In the <head> section of my HTML templates, I inserted a new <link> element:

<html>
  <head>
    <link
      rel="alternate"
      href="//myrrlyn.net/blog/feed.rss"
      type="application/rss+xml"
      title="Insufficiently Magical"
    />
  </head>
</html>

This <link> is a universally-recognized element, so your web browser will see it and (at least on desktop) light up the RSS feed icon and let you subscribe to it. This link, //myrrlyn.net/blog/feed.rss, is also the path you would put into a feed reader app in order to get notifications every time I publish something.

On your site, you would change it to be the URL of your RSS file. It can live anywhere (I also have a copy of my main blog’s RSS at //myrrlyn.net/feed.rss and my TES work at //myrrlyn.net/oeuvre/feed.rss), as long as your HTML pages know where it is.

Conclusion

It took me a while to get here, but now I have a free, neutral, personal means of advertising my work to people who are interested to match my free, neutral, personal means of hosting it at all.
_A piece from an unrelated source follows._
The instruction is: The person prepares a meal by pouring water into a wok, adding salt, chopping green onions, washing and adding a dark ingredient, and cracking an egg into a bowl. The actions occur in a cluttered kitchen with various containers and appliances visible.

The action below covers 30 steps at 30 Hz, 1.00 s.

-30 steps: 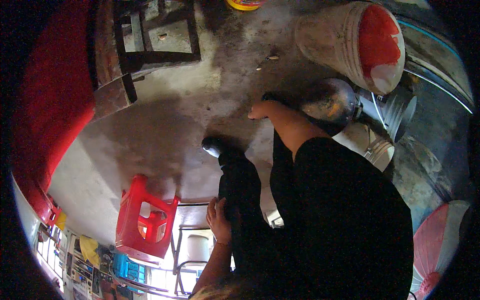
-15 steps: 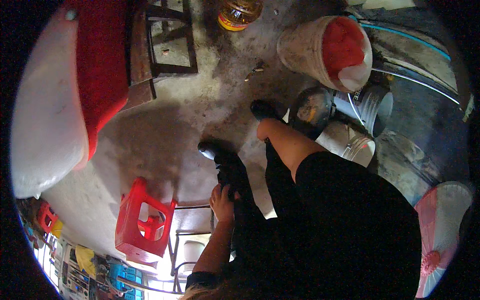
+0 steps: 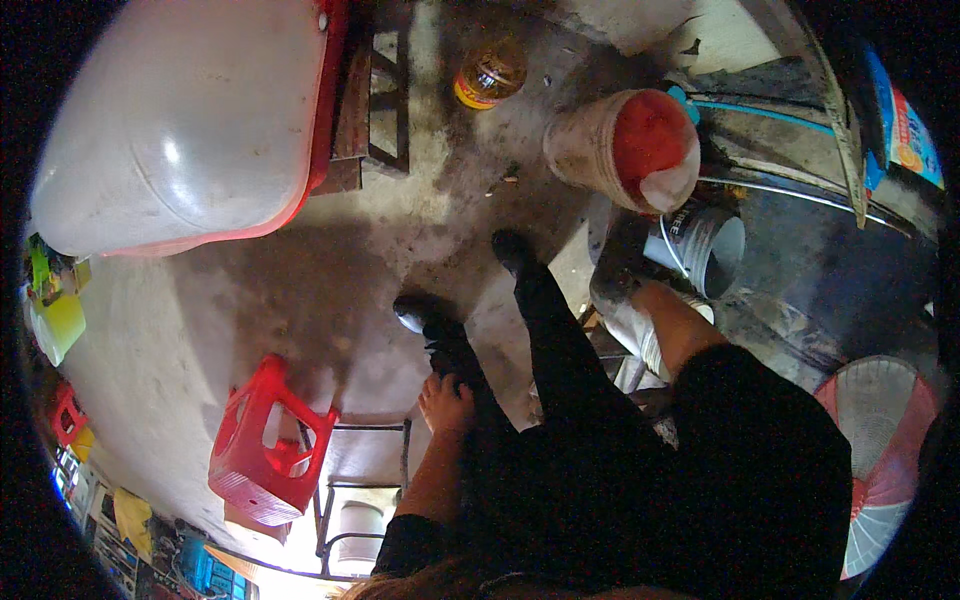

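Note:
My left hand (image 3: 446, 402) rests on the black trouser leg (image 3: 465, 360) of my left leg, its fingers apart and holding nothing I can see. My right forearm (image 3: 682, 325) reaches out to the right. At its end, my right hand (image 3: 640, 292) lies in shadow beside a dark, dull object (image 3: 622, 248), and its fingers cannot be made out. Whether it grips that object is hidden. A whitish bucket (image 3: 640, 335) lies just below this hand. Beyond the dark object, a grey bucket (image 3: 722, 252) lies on its side, with a thin handle.
A tall, dirty white bucket (image 3: 580, 150) with red inside stands ahead, near a bottle of amber liquid (image 3: 490, 75). A red plastic stool (image 3: 262, 460) is at left. A large whitish container (image 3: 190, 120) fills the upper left. A fan (image 3: 875, 440) is at right.
My right hand has left my right lower leg and swung right to the dark object, which now looks narrower. My left hand stays on my leg. The view has shifted.

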Each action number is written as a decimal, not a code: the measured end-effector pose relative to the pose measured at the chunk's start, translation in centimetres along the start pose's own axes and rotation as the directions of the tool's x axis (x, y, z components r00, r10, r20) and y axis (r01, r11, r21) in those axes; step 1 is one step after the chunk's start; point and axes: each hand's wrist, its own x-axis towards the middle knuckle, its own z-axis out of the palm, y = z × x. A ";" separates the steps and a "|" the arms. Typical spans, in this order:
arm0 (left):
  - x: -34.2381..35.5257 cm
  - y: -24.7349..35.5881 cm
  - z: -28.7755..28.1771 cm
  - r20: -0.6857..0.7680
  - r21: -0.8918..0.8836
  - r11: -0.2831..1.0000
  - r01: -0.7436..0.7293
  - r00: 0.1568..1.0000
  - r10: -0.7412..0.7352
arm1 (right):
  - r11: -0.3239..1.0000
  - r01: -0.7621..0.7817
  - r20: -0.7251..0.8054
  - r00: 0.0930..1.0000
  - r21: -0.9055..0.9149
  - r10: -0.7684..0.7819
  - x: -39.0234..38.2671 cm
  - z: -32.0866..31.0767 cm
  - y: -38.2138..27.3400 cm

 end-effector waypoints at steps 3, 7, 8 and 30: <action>-0.8 0.0 -0.5 -0.041 0.071 0.997 -0.042 0.998 0.045 | 0.968 -0.211 0.157 0.969 0.135 0.189 -6.9 0.1 4.3; -1.4 0.0 -3.0 0.002 0.141 0.989 -0.053 0.999 0.053 | 0.997 -0.049 -0.047 0.998 0.060 0.052 -17.0 -2.7 8.2; -1.6 -0.1 -3.9 0.006 0.138 0.987 -0.084 0.996 0.084 | 0.998 -0.019 -0.051 0.998 0.065 0.022 -19.0 -3.8 8.8; -2.7 10.5 -11.2 0.248 0.247 0.947 -0.207 0.958 0.145 | -0.208 0.435 -0.438 0.898 0.876 0.033 -19.2 1.2 11.1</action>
RSS feeds are a philosophically important alternative to Twitter feeds and reddit aggregations and Facebook timelines, just as personal websites are philosophically important alternatives to profiles on those same services.
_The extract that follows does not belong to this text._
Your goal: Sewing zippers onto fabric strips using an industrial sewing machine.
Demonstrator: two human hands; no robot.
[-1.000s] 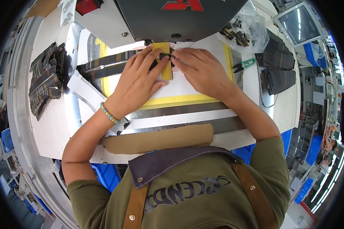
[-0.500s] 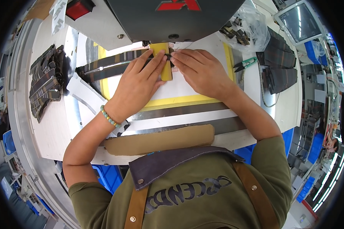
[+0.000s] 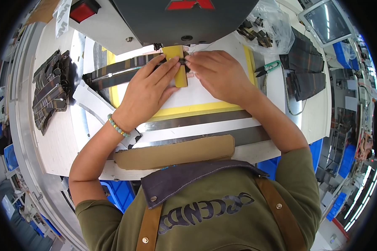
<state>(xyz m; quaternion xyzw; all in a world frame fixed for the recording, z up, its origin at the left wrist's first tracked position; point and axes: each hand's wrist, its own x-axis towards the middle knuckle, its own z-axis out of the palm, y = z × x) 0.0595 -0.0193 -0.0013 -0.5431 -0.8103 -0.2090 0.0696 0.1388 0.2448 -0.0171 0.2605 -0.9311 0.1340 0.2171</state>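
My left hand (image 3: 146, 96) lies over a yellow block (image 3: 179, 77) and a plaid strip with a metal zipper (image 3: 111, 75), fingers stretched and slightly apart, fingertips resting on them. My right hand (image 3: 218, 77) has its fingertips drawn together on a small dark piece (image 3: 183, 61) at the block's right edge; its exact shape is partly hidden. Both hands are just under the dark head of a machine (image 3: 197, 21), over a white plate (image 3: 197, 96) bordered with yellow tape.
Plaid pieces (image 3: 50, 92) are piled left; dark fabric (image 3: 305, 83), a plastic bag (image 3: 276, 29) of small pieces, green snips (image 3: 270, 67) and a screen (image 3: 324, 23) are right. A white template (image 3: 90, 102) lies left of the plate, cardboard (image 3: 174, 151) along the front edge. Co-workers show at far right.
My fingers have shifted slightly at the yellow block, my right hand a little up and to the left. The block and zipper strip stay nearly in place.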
It’s harder to set up a website and get it seen and distributed than it is to set up a social-media profile and write posts there, but in my opinion it’s well worth the effort.

And you can always post your own links in your social media. I certainly do and will.

References

I’ll link the W3Schools page, because it’s a concise list of all the RSS tags, but keep in mind that it’s bare-bones and they’re a bad site.

  • W3Schools RSS
  • Mozilla Developer Network
  • RSS Validator – once you’ve uploaded your RSS file to your site, aim this website at it and it will tell you all kinds of little problems, both errors and warnings. It’s how I learned all the details about the element requirements!
  • RSS Specification
  • xul.fr – the first site where I found the <link rel="alternate" ... /> syntax that makes the RSS file useful. Very thankful to them for it.

  1. Wherever possible, use anyone else but them. They’re a bad business and a scam, and the Mozilla docs are better for everything webdev related. Except W3S has better discoverability for their RSS docs than MDN does, so I found them first. Oh well.

  2. The W3S documentation is not at all comprehensive, and it wasn’t until I tried validating my manifests against a compliant service that I found a whole lot of errors about which W3S did not bother to inform me. But it got me to a point where I had something to validate, at least.

  3. For loose definitions of the word easy.